Unfortunately, many publicists aren’t willing to play that gatekeeper role because they’re too afraid of offending their client. And some have their own ideas that, well, seemed so good at the time …

For instance, I came across a staggeringly bizarre press release a few weeks ago. That's right, the release made it into my inbox, even though I am not a journalist, which happens to releases gone wrong -- everyone makes fun of them. Why did this release become the butt of many jokes? I'll just say that the pitch hinged on the premise that the fast food industry's supersized meat sandwiches trend is driven by misogynistic marketers and society's collective infatuation with the phallus.

The thing about it is, one will never know if it was the client who demanded the release or the desperate PR firm that dreamed it up. (I say desperate because I don't want to assume the alternative, which is that they had other news, but chose to run with this instead.)
 
To my mind, though, it doesn't matter whether this idea originated with the publicist or one of these companies' marketing departments. Any PR pro worth her paycheck would have put the kibosh on this idea immediately.
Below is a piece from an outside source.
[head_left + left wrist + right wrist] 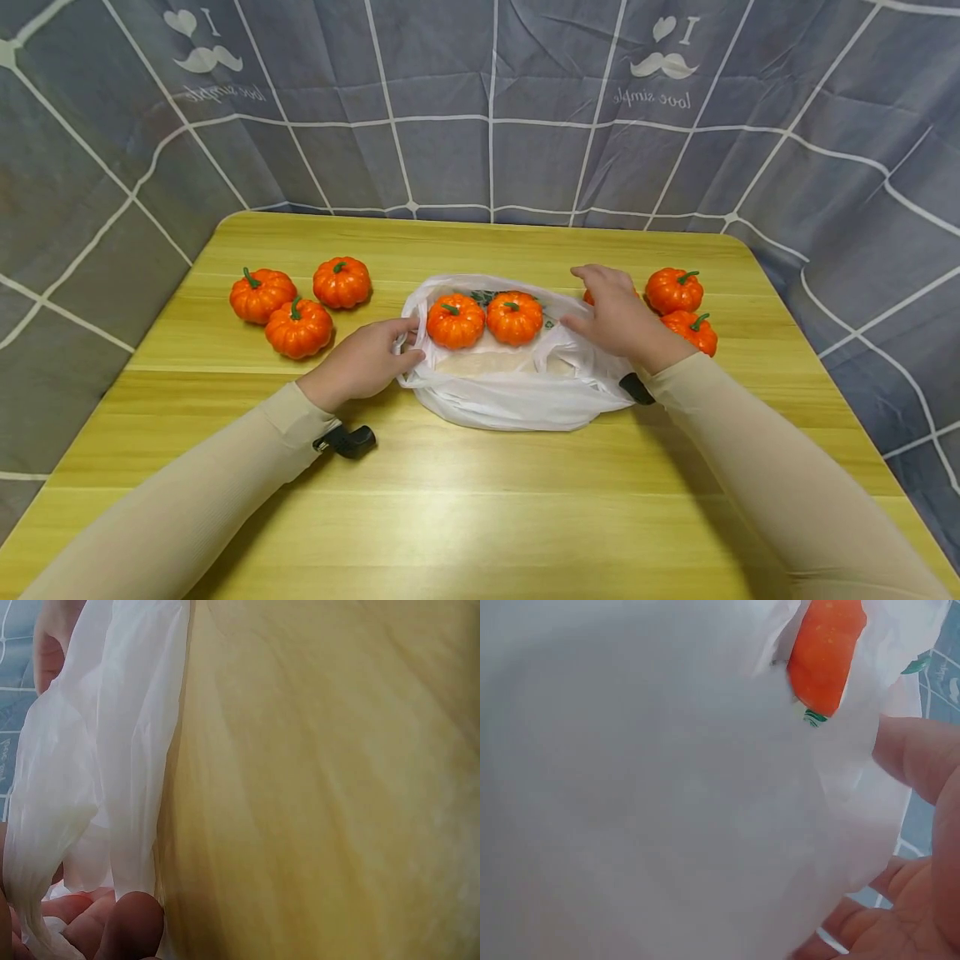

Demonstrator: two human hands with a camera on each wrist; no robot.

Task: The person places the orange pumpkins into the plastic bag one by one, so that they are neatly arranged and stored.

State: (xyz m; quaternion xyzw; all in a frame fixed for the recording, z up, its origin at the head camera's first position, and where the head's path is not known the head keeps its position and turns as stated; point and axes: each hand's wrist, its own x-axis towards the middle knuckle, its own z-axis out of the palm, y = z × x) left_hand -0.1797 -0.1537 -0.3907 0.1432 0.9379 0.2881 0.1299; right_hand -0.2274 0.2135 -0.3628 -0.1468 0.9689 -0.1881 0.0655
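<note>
A white plastic bag (510,404) lies opened on the table, with two small orange pumpkins, a left one (455,322) and a right one (514,318), in its mouth. My left hand (367,357) holds the bag's left edge between thumb and fingers; the left wrist view shows a strip of plastic (37,877) among the fingertips. My right hand (617,312) is spread at the bag's right side, thumb by the plastic. Beyond it, another pumpkin (588,297) is mostly hidden by that hand. In the right wrist view, a pumpkin (829,656) shows through the bag's opening.
At the table's left stand three more pumpkins: one behind (341,282), one at the far left (262,297) and one in front (298,329). Two others, one behind (673,291) and one partly covered (693,332), are right of my right hand. A grey curtain (450,167) surrounds the table (480,517).
</note>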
See, clients ask for a lot of wack-a-doo things. There's one guy around town who demands that crabcake be printed as one word, Food Lover's Companion be damned. And, I guess, what's a gal to do if the client threatens to fire and the mortgage is due?
 
Stick to your guns, I say. Find a way around it, I implore.

And, chefs, listen to the person to whom you pay scads and scads of cash when they tell you something ain't gonna work. Their outsider perspective and frank assessment is one of the reasons you hired that publicist. Are they always right? No, no one is. But if, more often than not, you don't believe them, I have to ask, why the hell are you paying them?

2 Comments

On the positive side, you're the second person to mention that misogyny-dog press release (Mike Sula tweeted about it too, IIRC). So it got attention! On the down side, so far everyone's been too embarassed for the client to actually mention their name...

Ha. There ya go.I bristle at the "any press is good press" philosophy. I feel a post coming on that one! Or, I'll just say one word here to prove my point: Blago.